Since 1988, with the publication of annual data on deforestation in the Amazon, and especially since “real time” monitoring began in 2004, Brazil’s forest service has been successful in affecting land cover change. My research considers how new representations of landscape, and especially satellite images, with a certain spatial and temporal resolution, coincided with economic and political transitions that dispossessed rural agriculturalists – the same people who came to build their homes in cities. These conjoined processes, which took place throughout the 20th century, have continued in the 21st century in Brazil, shaping both cities and forests. While aerial images have been important towards understanding areal land cover change, these images also occlude “sub-pixel” (and super-pixel) processes that structure forest communities and their trajectories of change. It is these processes and their inter-scalar affects that might tell us something about the specificity of diverse forest communities and their futures in the midst of climate change. I see building this understanding as an iterative process that transcends disciplinary boundaries.
My research aims to examine a central hypothesis of the theory of complex adaptive systems in ecology – the idea that ecosystems do not develop in a linear fashion, but rather have multiple possible developmental trajectories (Solé and Bascompte, 2006). Because these dynamic developmental pathways exceed the limits of models, complexity science has approached ecological research as an iterative exploration of tentative relationships with a high degree of uncertainty. An important insight arising from complex adaptive systems theory is that ecosystem management relies upon a perpetually incomplete archive of historical and ecological evidence (Dearing et al. 2015). Nonetheless, “management” must take place within these large and dynamic patterns (Levin et al. 2013; Messier et al. 2014). My inquiry into complex systems ecology departs from this perspective, with the caveat that there may be no such thing as management per se. In investigating ecologies modified by human beings my intent is to question the distinction between management and other socio-ecologies that shape trajectories of environmental change and affect human and non-human lives.

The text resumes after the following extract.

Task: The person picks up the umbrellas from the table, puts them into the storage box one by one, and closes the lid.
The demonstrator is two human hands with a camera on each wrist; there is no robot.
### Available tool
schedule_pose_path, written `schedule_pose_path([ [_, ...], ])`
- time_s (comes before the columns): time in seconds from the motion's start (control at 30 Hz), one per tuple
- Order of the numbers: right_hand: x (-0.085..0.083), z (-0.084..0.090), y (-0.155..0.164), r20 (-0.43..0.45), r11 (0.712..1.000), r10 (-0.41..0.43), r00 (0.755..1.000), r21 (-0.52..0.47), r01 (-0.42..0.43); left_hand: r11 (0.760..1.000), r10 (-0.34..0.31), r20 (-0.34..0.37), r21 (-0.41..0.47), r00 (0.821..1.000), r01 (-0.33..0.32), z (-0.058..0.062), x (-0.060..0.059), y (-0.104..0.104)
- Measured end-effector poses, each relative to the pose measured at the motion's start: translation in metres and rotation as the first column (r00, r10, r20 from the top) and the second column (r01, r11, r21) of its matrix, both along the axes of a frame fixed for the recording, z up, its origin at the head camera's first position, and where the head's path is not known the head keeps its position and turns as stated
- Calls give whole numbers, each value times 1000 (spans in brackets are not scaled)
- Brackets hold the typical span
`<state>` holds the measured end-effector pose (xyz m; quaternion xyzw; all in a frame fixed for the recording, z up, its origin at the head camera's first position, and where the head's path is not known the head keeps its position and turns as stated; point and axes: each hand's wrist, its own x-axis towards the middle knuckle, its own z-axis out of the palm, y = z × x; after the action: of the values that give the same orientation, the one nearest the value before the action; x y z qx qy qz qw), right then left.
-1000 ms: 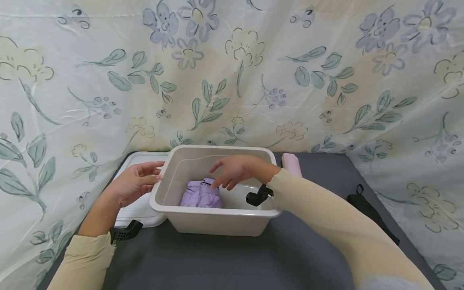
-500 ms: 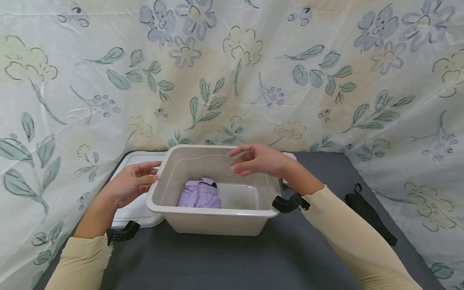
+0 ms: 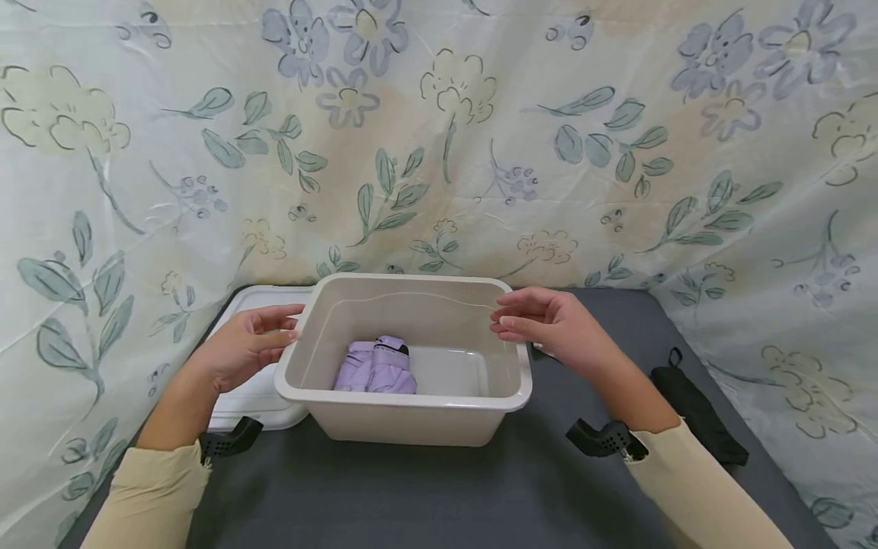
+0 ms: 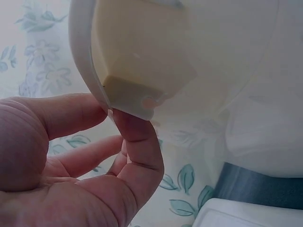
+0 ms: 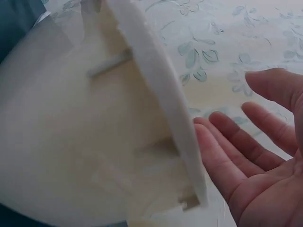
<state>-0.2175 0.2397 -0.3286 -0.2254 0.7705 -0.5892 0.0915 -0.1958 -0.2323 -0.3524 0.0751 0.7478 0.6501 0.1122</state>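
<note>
A beige plastic storage bin (image 3: pixel 405 418) stands in the middle of the head view. Inside, toward its left, lies a folded lilac fabric bundle (image 3: pixel 373 370) with a black strip. My left hand (image 3: pixel 243 347) pinches the bin's left rim; in the left wrist view, thumb and forefinger meet on the rim (image 4: pixel 81 47). At the opposite end, my right hand (image 3: pixel 555 324) is at the right rim with relaxed fingers. The right wrist view shows the fingertips (image 5: pixel 203 135) close beside that rim (image 5: pixel 177 109), the thumb held apart.
A white lid (image 3: pixel 254 393) lies on the dark grey tabletop (image 3: pixel 425 496), partly under the bin's left side. A slim black pouch (image 3: pixel 700 415) with a loop lies at the right. Behind everything hangs a floral curtain (image 3: pixel 439 152).
My right hand has come up out of the bin and moved right, to the right rim, leaving the lilac bundle inside. My left hand has stayed at the left rim.
</note>
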Motion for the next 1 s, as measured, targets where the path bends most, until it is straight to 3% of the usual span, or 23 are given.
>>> schedule_pose_path([
  [0.27, 12, -22, 35, -66, 983, -84, 994, -171, 72, 999, 4, -10, -38, 1000, -4, 0, 0, 0],
  [0.4, 15, -34, 52, -96, 975, -112, 989, -202, 91, 999, 3, -14, -53, 1000, -4, 0, 0, 1],
  [0.63, 22, -51, 78, -131, 964, -258, 957, -99, 246, 998, 6, -12, -62, 1000, -6, 0, 1, 2],
  [0.8, 27, -62, 92, -181, 927, -363, 914, 25, 373, 997, 15, -11, -76, 1000, -15, -1, 1, 1],
  [1.0, 33, -73, 107, -151, 881, -445, 882, 100, 462, 997, 15, -25, -78, 1000, -16, -1, 0, 1],
])
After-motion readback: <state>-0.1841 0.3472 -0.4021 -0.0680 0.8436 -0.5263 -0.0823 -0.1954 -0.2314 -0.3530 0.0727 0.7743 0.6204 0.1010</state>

As part of my pre-dissertation research, I returned to Rio de Janeiro this July with support from the Center for Latin American Studies and the Tinker Foundation to continue archival work – searching for maps, government documents, and records of companies involved in 19th and 20th century land development – as well as field work at sites where biotic communities and soils can offer pictures of how specific ecosystems have developed and changed in time and space. I photographed collections materials (not yet digitized) at Brazil’s National Archives and at the Arquivo Público do Rio de Janeiro, as well as at the library of the Jardim Botânico do Rio de Janeiro (JBRJ) and began fieldwork at the Reserva Biológica Poço das Antas in the municipality of Silva Jardim, RJ. At this protected research preserve, established in the 1960’s on former agricultural lands, I met with park managers and local residents and spent a week surveying sites where samples of soils, inventories of plants, and tree cores might be made on future visits. Dendrochronology, soil samples, and the character of plant communities are important indicators of how the forests of Poço das Antas may be changing, especially when conjoined with documents and oral histories capable of capturing the social and political forces within these forests. The development of this ecosystem profoundly affects how we approach conservation and restoration throughout the Atlantic Forest, a biome that is home to the majority of Brazil’s population, the source of water for its largest cities, and an important center of agricultural production.